# WORK ITEM:
Reproduce the data exactly and drop any pictures it holds.

** INFORMATION SUPPLIED follows **

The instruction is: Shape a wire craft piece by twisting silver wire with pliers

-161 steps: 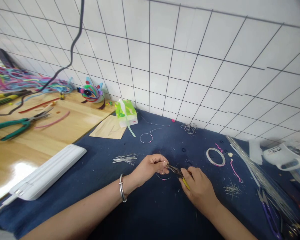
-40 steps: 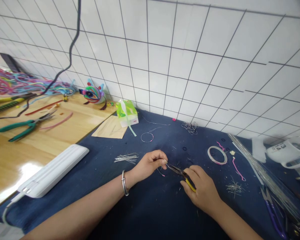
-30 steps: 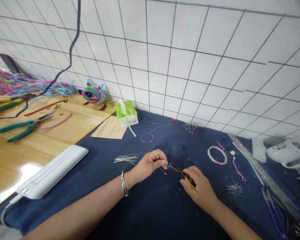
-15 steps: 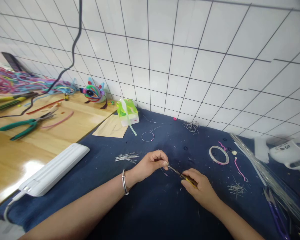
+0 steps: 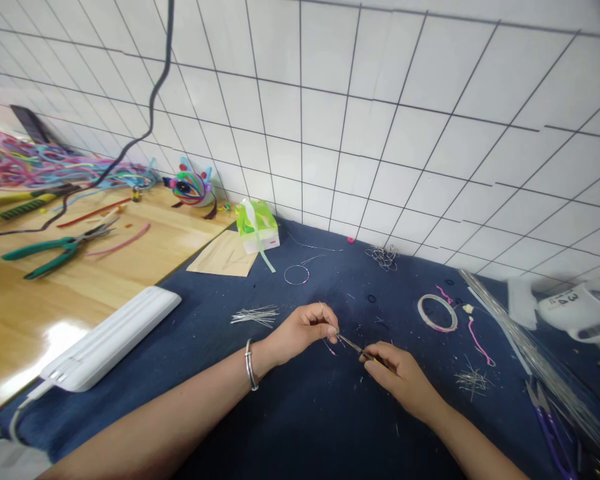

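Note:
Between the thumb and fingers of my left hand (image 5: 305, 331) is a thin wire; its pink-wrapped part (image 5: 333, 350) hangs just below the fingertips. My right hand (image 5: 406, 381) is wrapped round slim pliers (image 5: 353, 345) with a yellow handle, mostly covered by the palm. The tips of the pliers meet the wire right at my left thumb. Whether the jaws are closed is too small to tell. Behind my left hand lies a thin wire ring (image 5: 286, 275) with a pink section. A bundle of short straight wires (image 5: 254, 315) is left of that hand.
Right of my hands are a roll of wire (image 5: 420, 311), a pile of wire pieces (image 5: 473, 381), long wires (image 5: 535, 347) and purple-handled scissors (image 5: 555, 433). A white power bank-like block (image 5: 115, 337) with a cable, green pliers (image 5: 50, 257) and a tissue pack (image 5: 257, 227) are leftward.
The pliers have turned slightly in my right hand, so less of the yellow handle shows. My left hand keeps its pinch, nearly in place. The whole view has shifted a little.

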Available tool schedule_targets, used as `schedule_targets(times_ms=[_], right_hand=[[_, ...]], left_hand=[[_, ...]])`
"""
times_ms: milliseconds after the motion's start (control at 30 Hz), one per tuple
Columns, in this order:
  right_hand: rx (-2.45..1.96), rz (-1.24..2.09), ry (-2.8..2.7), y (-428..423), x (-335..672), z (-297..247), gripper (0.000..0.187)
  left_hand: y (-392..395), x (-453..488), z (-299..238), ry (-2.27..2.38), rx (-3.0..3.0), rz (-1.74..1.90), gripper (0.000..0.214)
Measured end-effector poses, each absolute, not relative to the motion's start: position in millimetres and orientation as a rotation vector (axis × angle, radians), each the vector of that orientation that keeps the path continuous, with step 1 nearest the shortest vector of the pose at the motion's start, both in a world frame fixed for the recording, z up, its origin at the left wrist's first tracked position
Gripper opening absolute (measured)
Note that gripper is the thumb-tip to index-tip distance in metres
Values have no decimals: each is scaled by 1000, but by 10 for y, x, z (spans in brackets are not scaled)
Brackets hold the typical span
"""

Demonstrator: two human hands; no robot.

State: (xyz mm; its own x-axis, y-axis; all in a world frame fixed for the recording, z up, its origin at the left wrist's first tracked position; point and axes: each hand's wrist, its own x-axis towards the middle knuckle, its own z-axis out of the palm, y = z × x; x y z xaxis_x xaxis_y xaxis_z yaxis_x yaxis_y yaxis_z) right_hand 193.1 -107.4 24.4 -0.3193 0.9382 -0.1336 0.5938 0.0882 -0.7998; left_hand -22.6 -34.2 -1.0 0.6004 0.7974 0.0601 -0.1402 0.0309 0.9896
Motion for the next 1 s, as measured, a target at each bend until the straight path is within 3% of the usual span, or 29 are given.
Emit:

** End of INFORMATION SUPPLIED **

# ANSWER FOR THIS EXERCISE:
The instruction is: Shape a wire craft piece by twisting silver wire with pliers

-161 steps: 
-40 steps: 
-30 steps: 
-15 steps: 
+0 steps: 

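Note:
Between the thumb and fingers of my left hand (image 5: 305, 331) is a thin wire; its pink-wrapped part (image 5: 333, 350) hangs just below the fingertips. My right hand (image 5: 406, 381) is wrapped round slim pliers (image 5: 353, 345) with a yellow handle, mostly covered by the palm. The tips of the pliers meet the wire right at my left thumb. Whether the jaws are closed is too small to tell. Behind my left hand lies a thin wire ring (image 5: 286, 275) with a pink section. A bundle of short straight wires (image 5: 254, 315) is left of that hand.
Right of my hands are a roll of wire (image 5: 420, 311), a pile of wire pieces (image 5: 473, 381), long wires (image 5: 535, 347) and purple-handled scissors (image 5: 555, 433). A white power bank-like block (image 5: 115, 337) with a cable, green pliers (image 5: 50, 257) and a tissue pack (image 5: 257, 227) are leftward.
The pliers have turned slightly in my right hand, so less of the yellow handle shows. My left hand keeps its pinch, nearly in place. The whole view has shifted a little.
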
Available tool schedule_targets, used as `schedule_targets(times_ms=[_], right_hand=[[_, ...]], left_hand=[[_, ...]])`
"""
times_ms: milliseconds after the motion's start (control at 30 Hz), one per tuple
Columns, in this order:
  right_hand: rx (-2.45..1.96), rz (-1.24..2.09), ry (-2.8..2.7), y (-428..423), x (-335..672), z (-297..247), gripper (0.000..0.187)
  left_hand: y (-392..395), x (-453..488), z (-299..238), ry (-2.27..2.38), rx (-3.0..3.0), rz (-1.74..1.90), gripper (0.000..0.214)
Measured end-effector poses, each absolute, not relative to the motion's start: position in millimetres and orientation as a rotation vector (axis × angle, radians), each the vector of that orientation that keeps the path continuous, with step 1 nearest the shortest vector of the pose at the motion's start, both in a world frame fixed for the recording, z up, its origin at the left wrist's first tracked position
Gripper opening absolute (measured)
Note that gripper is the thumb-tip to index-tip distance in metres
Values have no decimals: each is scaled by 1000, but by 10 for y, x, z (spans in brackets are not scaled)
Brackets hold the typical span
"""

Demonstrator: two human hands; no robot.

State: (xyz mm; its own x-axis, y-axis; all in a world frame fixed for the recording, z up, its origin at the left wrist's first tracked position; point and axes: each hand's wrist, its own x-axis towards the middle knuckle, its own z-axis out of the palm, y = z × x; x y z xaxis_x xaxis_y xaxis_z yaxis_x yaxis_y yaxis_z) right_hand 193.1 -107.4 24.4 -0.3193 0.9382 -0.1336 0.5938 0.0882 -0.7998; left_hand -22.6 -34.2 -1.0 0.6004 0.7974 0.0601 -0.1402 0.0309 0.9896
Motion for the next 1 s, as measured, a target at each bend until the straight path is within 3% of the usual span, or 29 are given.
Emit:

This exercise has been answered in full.